China used 4 trillion yuan (605.82 billion dollars) as a buffer against the financial crisis. This created a mountain in debt.

China’s efforts to improve infrastructure for 5G and artificial intelligence has resulted in lower returns on projects such as railways, highways and airports.

Beijing pledges to provide additional stimulus beyond such stimuli.

China has established a 2.8% annual deficit goal for its economy for 2022. It also set aside 3.65 trillion yuan annually for special local bonds that will be used to invest in infrastructure.

Zhang Ming (senior economist, Chinese Academy of Social Sciences), a leading government think-tank said Monday in a report that the government should set a higher deficit goal of 3.0-3.2% GDP, and issue large-scale special Treasury bonds to help small companies and fund important projects.

This would need to be approved by parliament and could only occur if there is a drastic change in the outlook, according to policy insiders.

There is increasing pressure to help jobs. The official unemployment rate reached 5.8% in February, which was a record high for the country.

A government advisor spoke under anonymity to say that “we cannot exclude the possibility of the government increasing financial and fiscal measures in the event the COVID situation gets worsened and economic pressure intensifies.”

Wang Yiming is a central bank adviser and said this week at a forum that the government needed to increase its policy support in order to see growth return to above 5% during the second quarter.

Analysts believe that current targets are too optimistic.
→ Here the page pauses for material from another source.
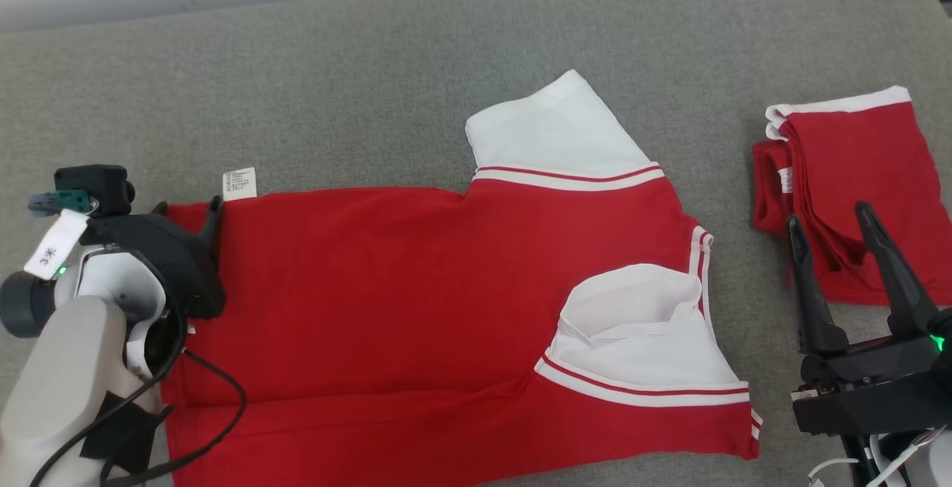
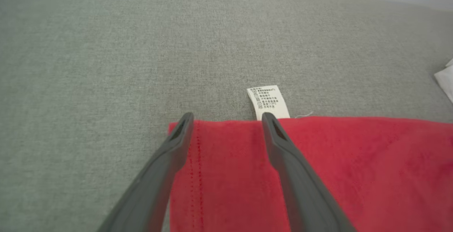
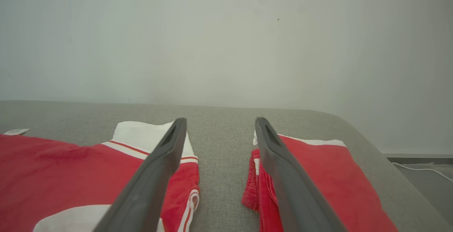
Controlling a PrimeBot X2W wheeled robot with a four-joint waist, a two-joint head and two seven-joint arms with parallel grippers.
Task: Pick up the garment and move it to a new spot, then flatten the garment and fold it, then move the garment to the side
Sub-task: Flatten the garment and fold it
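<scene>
While the left pincer and right pincer are held wide and empty, the shirt should be gripped squarely at the hem beside the label, both layers together.

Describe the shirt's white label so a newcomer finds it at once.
A red shirt lies spread on the grey fabric surface. At its far left corner, just past the left tool, a small label sticks out onto the grey. Unlike the plain white sleeves, it is tiny and carries printed text.

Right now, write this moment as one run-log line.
shirt: spread out | left tool: open, at hem by label | right tool: open, holding nothing | folded clothes: right of shirt
</scene>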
Nomura’s chief China economist, Ting Lu has lowered his second quarter growth projection to 1.8% from 3.4%. This is in contrast with the previous quarter’s 4.8%. He cited more lockdowns and severe logistic disruptions as well as no changes in COVID policies. From 4.3%, his full-year forecast for growth has been lowered to 3.9%.


Beijing, and other authorities around the world are opting for targeted and fast lockdowns as well as rapid detection of infection to try and avoid a shutdown that would affect entire cities.

These restrictions would exacerbate production bottlenecks in the country and hurt investor and customer confidence.

Lu stated in a client letter that “this supply shock could further weaken demand to homes, durable goods, and capital goods because of falling income and rising uncertainties.”

Last week, the International Monetary Fund cut China’s 2022 growth projection to 4.4% citing widespread COVID-19 disruptions and lockdowns.

Markets were surprised by the People’s Bank of China’s (PBOC) decision to reduce banks’ reserve requirements ratio (RRR), by 25 basis points, this month. However, it maintained its benchmark lending rate.

Nomura’s Lu believes that the central bank will reduce the RRR another 25 basis points prior to mid-2022, and 10 basis-point cuts on major rate policy rates before relaxing financing restrictions for local governments.

“These policies can provide some relief, but real growth bottlenecks are still present,” he stated.